Automated vehicles are, and will continue to be, an inspiring part of our reality. They allow us to imagine a world in which we all–no matter what our age or ability or where we live–can get where we need to go, safely and easily. As AVs continue to be developed in the coming years, it makes sense to do our part to stay informed. TIRF is doing its part with the launch of a new series of fact sheets examining a variety of automated vehicle issues and features. These fact sheets, developed in partnership with Desjardins, are freely available and can be easily integrated into a variety of learning strategies. There are also other organizations tackling this important issue such as Transport Canada and Partners for Automated Vehicle Education (PAVE). We can all play a part in ensuring that they are developed wisely and that we use them in the safest way possible so that AVs can fulfill their potential to increase equity, accessibility, and safety in transportation.
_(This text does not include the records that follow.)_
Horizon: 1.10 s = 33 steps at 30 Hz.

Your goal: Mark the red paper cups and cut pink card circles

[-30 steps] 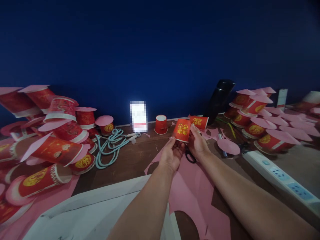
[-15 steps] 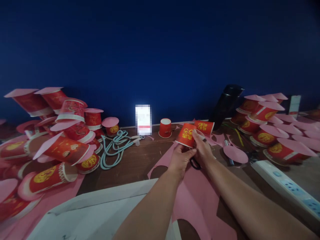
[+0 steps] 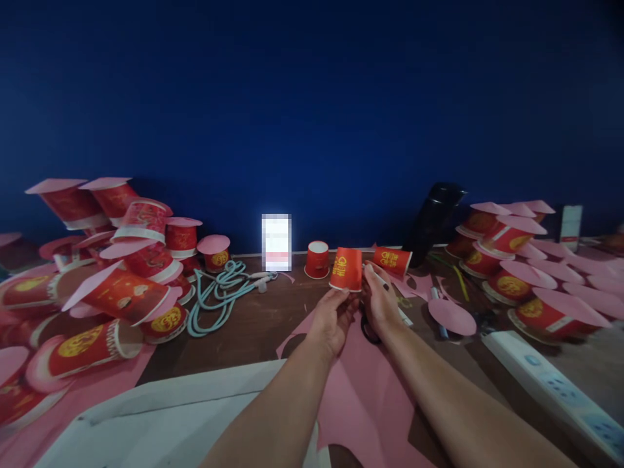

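Observation:
A red paper cup point(image 3: 345, 270) with gold characters stands tilted in my left hand point(image 3: 332, 325), whose thumb and fingers grip its lower rim. My right hand point(image 3: 383, 302) is closed beside the cup's right side, around a slim pen-like stick point(image 3: 385, 282) that is only partly visible. Whether the right fingertips touch the cup, I cannot tell. Below the hands a black loop point(image 3: 369, 330), like a scissors handle, lies on pink paper point(image 3: 363, 390). Behind them, one red cup point(image 3: 318, 261) stands upright and another point(image 3: 392, 260) lies on its side.
Piled red cups with pink paper discs point(image 3: 121, 286) fill the left; more point(image 3: 517, 279) stand at right. A coiled pale-blue cable point(image 3: 214, 299), lit phone-like screen point(image 3: 276, 242), black flask point(image 3: 436, 221), loose pink disc point(image 3: 452, 316) and white power strip point(image 3: 541, 377) surround the work area.
The cup has turned in my left hand, its lettering now further left. My right hand has drawn back from the cup's upper side to its right. The view has shifted slightly.

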Each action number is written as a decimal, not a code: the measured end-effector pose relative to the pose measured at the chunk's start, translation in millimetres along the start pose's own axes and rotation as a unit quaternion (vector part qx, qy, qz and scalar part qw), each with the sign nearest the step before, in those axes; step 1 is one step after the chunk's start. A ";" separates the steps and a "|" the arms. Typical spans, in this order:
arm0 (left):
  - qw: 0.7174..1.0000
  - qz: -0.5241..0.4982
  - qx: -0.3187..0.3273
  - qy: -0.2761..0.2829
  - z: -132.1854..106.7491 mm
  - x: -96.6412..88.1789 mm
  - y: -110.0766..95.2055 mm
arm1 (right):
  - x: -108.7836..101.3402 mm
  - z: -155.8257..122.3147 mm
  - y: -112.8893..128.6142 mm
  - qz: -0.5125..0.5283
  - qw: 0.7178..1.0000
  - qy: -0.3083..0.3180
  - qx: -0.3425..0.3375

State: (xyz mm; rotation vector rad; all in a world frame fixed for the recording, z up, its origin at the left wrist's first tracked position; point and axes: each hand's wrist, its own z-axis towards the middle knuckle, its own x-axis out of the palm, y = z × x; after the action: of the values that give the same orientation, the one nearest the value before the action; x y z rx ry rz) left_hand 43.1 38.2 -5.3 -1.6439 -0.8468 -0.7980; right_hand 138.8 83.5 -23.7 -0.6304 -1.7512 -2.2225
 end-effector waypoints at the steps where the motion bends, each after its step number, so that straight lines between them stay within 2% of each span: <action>1: 1.000 0.001 0.002 0.007 0.0 -0.5 0.5 | -0.8 0.1 -1.8 -0.003 1.000 -0.009 -0.007; 3: 1.000 0.000 -0.001 0.019 0.0 -1.2 1.2 | -1.5 0.3 -3.6 -0.003 0.999 -0.032 -0.016; 6: 0.999 -0.016 -0.005 0.027 0.1 -1.2 0.7 | -1.6 0.0 -2.9 -0.006 0.999 -0.030 -0.016; 11: 0.999 -0.041 -0.010 0.000 1.5 -0.7 -1.7 | -2.3 -1.2 -0.2 -0.037 0.999 -0.016 -0.029; 16: 0.998 -0.054 -0.010 -0.007 1.4 1.1 -3.5 | -1.0 -3.0 4.1 -0.090 0.995 -0.029 0.009; 20: 0.997 -0.058 -0.020 -0.040 -1.2 3.7 -4.3 | 0.0 -6.9 11.3 -0.127 0.991 -0.025 0.015; 25: 0.998 -0.040 -0.036 -0.044 -7.0 5.4 -4.6 | 0.3 -10.9 15.6 -0.167 0.986 -0.015 -0.001; 33: 0.997 -0.021 -0.067 -0.043 -13.9 7.0 -4.3 | -1.8 -16.9 19.1 -0.242 0.970 -0.008 0.014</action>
State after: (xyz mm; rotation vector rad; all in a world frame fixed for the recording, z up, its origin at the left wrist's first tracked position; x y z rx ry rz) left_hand 41.9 26.2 5.6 -1.7944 -0.9076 -0.8319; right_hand 145.7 62.3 -11.3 -0.2262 -2.1210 -2.4896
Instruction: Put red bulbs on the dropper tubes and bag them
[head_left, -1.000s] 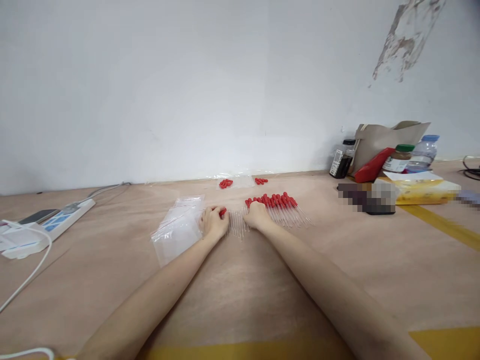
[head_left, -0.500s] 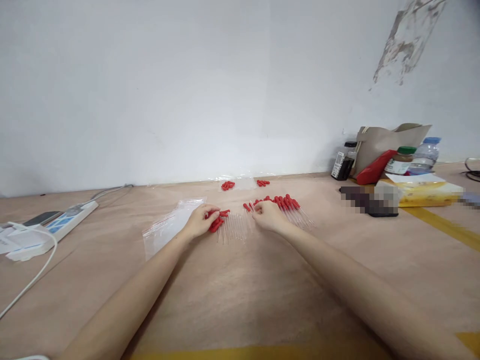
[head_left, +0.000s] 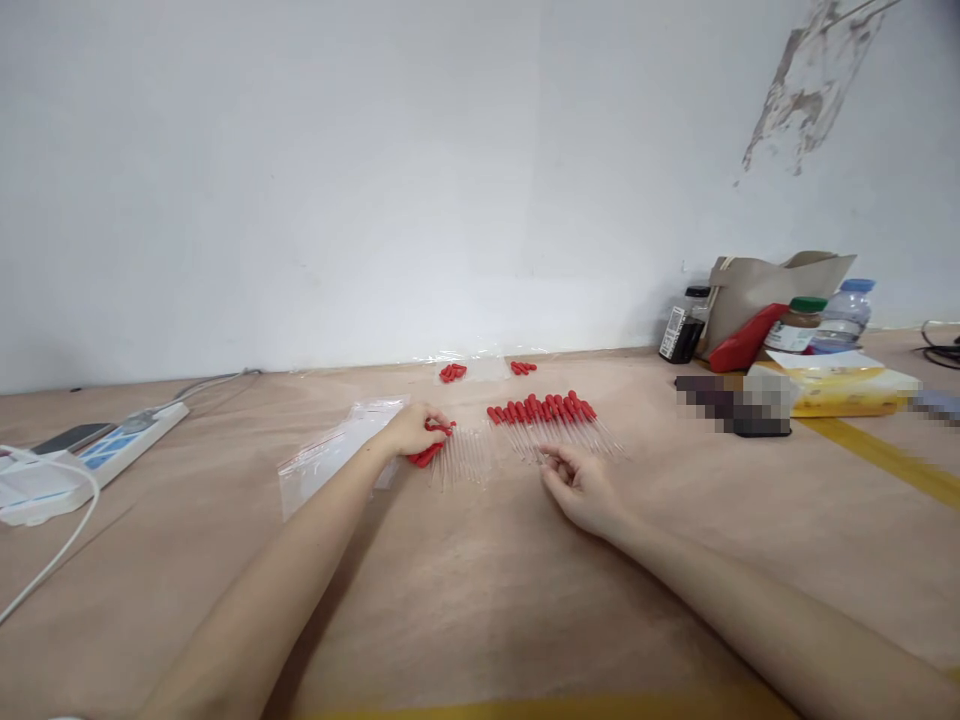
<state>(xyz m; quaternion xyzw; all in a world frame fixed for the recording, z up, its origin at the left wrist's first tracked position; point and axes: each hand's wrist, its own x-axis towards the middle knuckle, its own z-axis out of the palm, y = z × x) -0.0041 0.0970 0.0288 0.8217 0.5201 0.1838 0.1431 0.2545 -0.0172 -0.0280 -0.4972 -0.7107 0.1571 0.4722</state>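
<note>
My left hand [head_left: 416,430] is at the small pile of red rubber bulbs [head_left: 426,456], its fingers curled in on a bulb; the fingertips are partly hidden. Just right of it lie several clear thin tubes [head_left: 465,455] side by side, without bulbs. Farther right is a row of droppers [head_left: 551,410], clear tubes with red bulbs on their far ends. My right hand [head_left: 583,488] is at the near tips of that row, thumb and forefinger closed around a dropper's thin end; the pinched spot is small and hard to make out.
Two small heaps of red bulbs [head_left: 452,373] lie on clear plastic near the wall. A zip bag [head_left: 337,450] lies beside my left forearm. A power strip [head_left: 135,445] is at far left; bottles [head_left: 684,325], a grey bag and a yellow packet [head_left: 840,388] stand at right.
My right hand has moved from the bulb end of the row toward me and right, to the tube tips, uncovering the row. The left hand stays at the bulbs, shifted slightly left.
</note>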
Remember, your brain is your vehicle’s most important safety feature.
Visit TIRF’s Brain on Board website to access the complete AV curriculum available in English and French.
Production of the AV Curriculum was made possible with sponsorship from Desjardins and technical expertise from Greg Overwater & Andrew McKinnon, Global Automakers of Canada.
#MySafeRoadHome blog co-authors: Bella Dinh-Zarr, TIRF Senior Advisor for Public Health and Transportation and Ward Vanlaar, TIRF COO, work collaboratively as co-authors. Bella trained in public health and injury prevention and is a former Vice Chair of the U.S. National Transportation Safety Board (NTSB), where she witnessed the importance of automation in aviation, rail, maritime, and highway safety. She loves all forms of transportation and is especially excited about the role that automated vehicles can play in improving mobility for people of different abilities and ages. Ward is a statistician and criminologist whose main fields of interest are traffic enforcement issues, risky driving behaviours, young and senior drivers, statistics and methodology, data management, safety performance indicators, and implementation of road safety programs. Loving both technology and driving, Ward is excited about the advancements happening today with AVs.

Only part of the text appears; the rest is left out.